Adoptée définitivement par l’Assemblée nationale le 15 octobre dernier, après une navette parlementaire animée, cette proposition de loi initialement modeste, puisqu’elle comportait que quatre articles, s’est enrichie pour en compter une trentaine, avant d’être partiellement censurée par le Conseil constitutionnel le 20 novembre. Plus de 60 députés et sénateurs avaient en effet invoqué notamment, dans le cadre de cette saisine une atteinte au droit au recours.
Une douzaine de dispositions, jugées comme des « cavaliers législatifs », ont ainsi été supprimées, ramenant le texte final à 19 articles. C’est donc cette dernière version qui a été promulguée le 26 novembre et publiée au Journal Officiel le 27 novembre.
Parmi les mesures phares, on peut ainsi citer :
Simplification des procédures d’évolution des PLU, création d’un document d’urbanisme unique fusionnant SCoT et PLUi, et facilitation du recours à la participation électronique à la place de l’enquête publique.

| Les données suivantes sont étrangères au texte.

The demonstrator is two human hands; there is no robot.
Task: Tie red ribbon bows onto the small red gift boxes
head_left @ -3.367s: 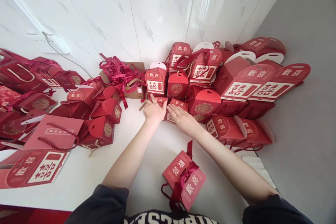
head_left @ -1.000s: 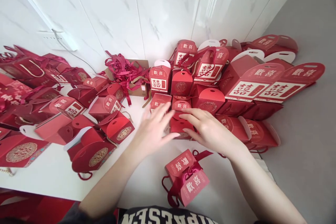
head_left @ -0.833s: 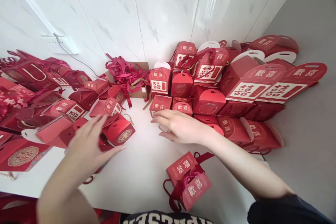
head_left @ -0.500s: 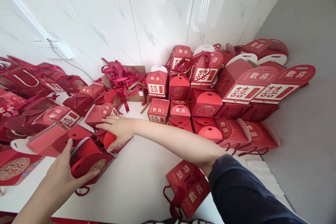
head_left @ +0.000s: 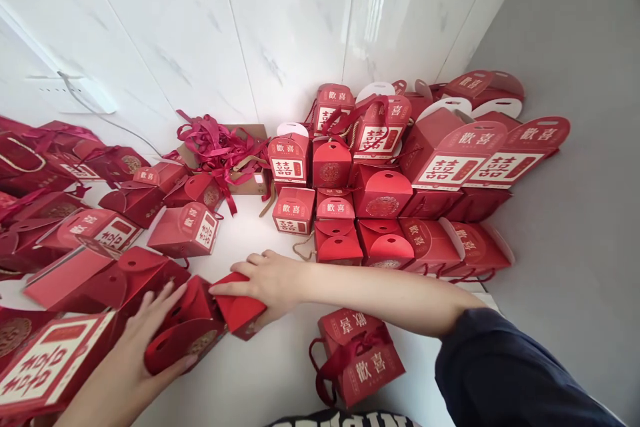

Mise en place d’un identifiant unique pour chaque bâtiment et création de résidences à vocation d’emploi destinées à favoriser la mobilité professionnelle.
Le recours gracieux contre un permis de construire n’interrompt plus le délai de recours contentieux, désormais limité à deux mois à compter de l’affichage du permis. Une évolution majeure pour réduire les délais d’instruction et sécuriser les projets.
Le permis de construire modificatif (PCM) ne pourra plus, pendant trois ans après la délivrance du permis initial, être refusé sur la base de nouvelles règles d’urbanisme — sauf motifs de sécurité ou de salubrité publiques.
L’objectif ? Fluidifier les projets immobiliers et de faciliter l’acte de construire. Destinée à répondre aux blocages administratifs et aux délais excessifs, cette réforme concerne directement les promoteurs, aménageurs, investisseurs, bailleurs et professionnels de la transaction.
Une mise en œuvre immédiate dans les territoires
Le ministre de la Ville et du Logement, Vincent Jeanbrun, a adressé une instruction aux préfets afin qu’ils se saisissent sans délai des mesures d’accélération permises par la loi. « Ce texte est un outil concret pour celles et ceux qui, au cœur des projets, se battent pour les voir sortir de terre et se concrétiser. Il a une ambition claire : simplifier et redonner de l’oxygène à l’action publique locale. Et ce n’est qu’une première étape », a ainsi déclaré Vincent Jeanbrun.